Sharon DeVellis: Inside Scoop


How Switching Phones Saved My Marriage

The Secret To A Successful Marriage

My husband and celebrated our twelfth wedding anniversary this past February.  In total, we’ve been together for 15 years.  I don’t look upon it as a celebration of our wedding day so much as a celebration of making it through 4,382 days together, not including the 2 extra days for leap years, and still loving each other.

What I’ve learned throughout our marriage is this: It’s not the big things that will remove the magic from your relationship, it’s the little things.  Rustling chip bags, dishwashers loaded incorrectly, toilet paper not put on the roll....these are the things that leave you feeling like you may want to strangle one another.

For the record, my husband always puts the toilet paper on the roll.

So what’s the trick for keeping the magic in your relationship? Making small switches.  Chips can be eaten out of a bowl just as easily as a chip bag.  Voila!  The rustling is taken care of and you’re left snuggling with your guy instead of having visions of strangling him.

Don’t believe me?  Let me explain how switching phones basically saved my marriage.

My husband is a frugal guy and I’m okay with that *mostly*.

But a few years ago, he bought some cordless phones for our house.  I’m not going to name the brand but let’s just say if you were sitting around the table talking about phones, it’s not a brand that would come up – at all. The set came with three phones and three chargers. Perfect! One phone for my office, one for the kitchen and one for our family room.  We don’t have a particularly large house but being three stories tall, it’s more vertical than horizontal. 

The first inkling I had that the phones may be troublesome began when I would try to use the handset on the third floor. As soon as I entered my bedroom, the phone would start making a noise like the battery was dying and any call I was on would be dropped.

It took me awhile to figure out that the phone wasn’t coincidentally running out of batteries whenever I entered my room and that in fact, the phone was too far away from the charger.  One floor below.  

Approximately 25 feet away. 

I measured.

Thankfully I’m not a fussy person.  Can’t use the phone in my bedroom?  No problem. 

No, the problems began when the batteries would die about 15 minutes into a conversation.  No matter how long the phone had been charging.  See how I bolded that sentence to convey my frustration?


And while most people don’t talk on the phone for more than 15 minutes at a time, I work from home so my whole day consists of talking on the phone for more than 15 minutes at a time.  Are you following me here? 

Do you have any idea how many times (a) Erica thought I’d hung up on her or (b) how often I would have to say to someone “My phone is dying, let me go grab another one and call you right back”.

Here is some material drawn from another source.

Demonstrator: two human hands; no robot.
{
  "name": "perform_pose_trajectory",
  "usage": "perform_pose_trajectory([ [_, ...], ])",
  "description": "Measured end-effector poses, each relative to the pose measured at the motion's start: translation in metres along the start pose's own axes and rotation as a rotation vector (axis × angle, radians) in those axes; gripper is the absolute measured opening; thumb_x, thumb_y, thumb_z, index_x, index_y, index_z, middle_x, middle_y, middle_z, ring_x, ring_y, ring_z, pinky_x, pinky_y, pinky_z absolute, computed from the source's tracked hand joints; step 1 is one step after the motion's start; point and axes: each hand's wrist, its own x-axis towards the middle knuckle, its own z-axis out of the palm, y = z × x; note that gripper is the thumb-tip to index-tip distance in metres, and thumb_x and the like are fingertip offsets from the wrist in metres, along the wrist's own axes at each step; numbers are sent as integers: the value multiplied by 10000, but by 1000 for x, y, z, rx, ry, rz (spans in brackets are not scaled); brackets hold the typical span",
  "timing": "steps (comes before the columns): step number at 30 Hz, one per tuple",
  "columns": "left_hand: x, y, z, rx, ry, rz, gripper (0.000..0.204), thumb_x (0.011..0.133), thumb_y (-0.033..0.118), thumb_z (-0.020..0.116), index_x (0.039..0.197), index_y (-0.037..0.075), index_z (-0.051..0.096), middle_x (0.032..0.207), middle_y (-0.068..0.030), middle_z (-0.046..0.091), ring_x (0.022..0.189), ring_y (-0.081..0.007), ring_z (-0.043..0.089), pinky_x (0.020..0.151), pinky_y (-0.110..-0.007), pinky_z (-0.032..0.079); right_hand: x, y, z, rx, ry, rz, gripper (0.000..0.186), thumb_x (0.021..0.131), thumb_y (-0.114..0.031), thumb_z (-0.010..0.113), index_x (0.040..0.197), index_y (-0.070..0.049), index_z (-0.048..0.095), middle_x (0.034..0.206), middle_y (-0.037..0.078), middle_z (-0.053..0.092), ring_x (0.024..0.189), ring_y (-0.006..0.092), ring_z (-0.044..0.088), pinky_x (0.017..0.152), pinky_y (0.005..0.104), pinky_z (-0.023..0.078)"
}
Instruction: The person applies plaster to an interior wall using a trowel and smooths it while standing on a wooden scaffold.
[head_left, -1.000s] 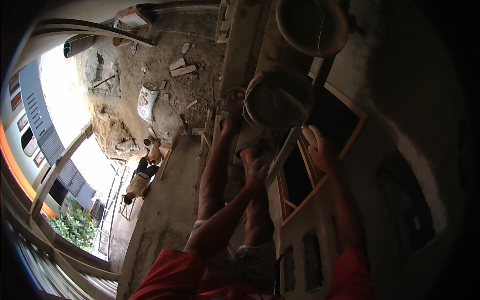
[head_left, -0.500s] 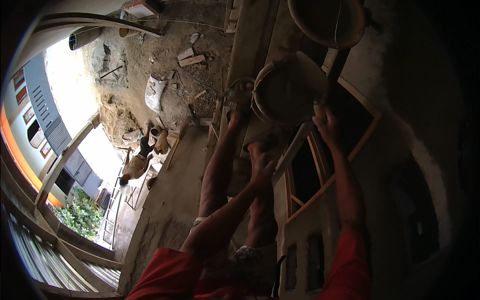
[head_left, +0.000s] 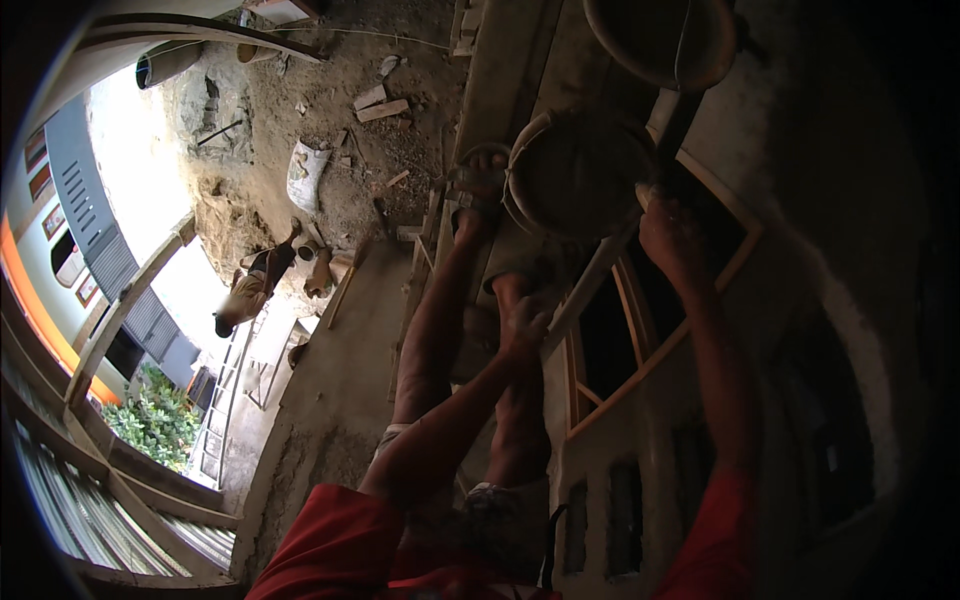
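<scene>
My right hand [head_left: 670,228] is closed around a short pale handle [head_left: 645,193] at the right rim of a round bucket [head_left: 580,180]. Whatever the handle belongs to is too dark to make out. The bucket has a thick, mortar-crusted rim and a dim inside. Lower down, my left hand [head_left: 528,325] has its fingers curled beside the lower end of a long pale bar [head_left: 590,285]; shadow hides what they grip, if anything. A second round container [head_left: 665,40] stands beyond the bucket.
My feet stand on narrow planks [head_left: 500,110]. A wooden window frame [head_left: 640,365] lies at right. On the ground below are a white sack [head_left: 306,177] and loose wood blocks [head_left: 382,110]. Another person [head_left: 252,290] bends near a ladder [head_left: 222,405] at left.
My right hand has moved slightly up and right with the handle, which now leans differently at the bucket's rim. My left hand stays near the bar. The other person has shifted left.
</scene>
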Motion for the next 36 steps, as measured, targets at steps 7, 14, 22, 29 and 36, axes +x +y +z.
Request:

If I had to take a guess I’d say about 50 kajillion.

But I kept plugging away with my battery dying phones, becoming more and more resentful of my *frugal* husband.  The final straw came the day my son was sick and suddenly broke out in hives.  I didn’t want to panic and rush him to the emergency room, instead I called our local Tele-health system where I was put on hold until a nurse was available. 

Twenty minutes later, Son No. 2’s face was now covered in welts and my phone started to die.  I was racing down the stairs to try and do the big switch to an un-dead phone when the nurse came on.  All hope was lost.

When my husband came home that night to a sick child covered in hives and a wife at the end of her rope, he apparently made a decision in his head.

He would buy a new set of phones.

A week later, fully installed, was a new set of awesome phones that didn’t die at the blink of an eye.  It not only changed my communication at home during the day business-wise, it made me want to communicate with him more.  So I now call him at work more frequently.

And nobody is ever hung up on.

Unless it's on purpose.

It’s the little switches that make a big difference.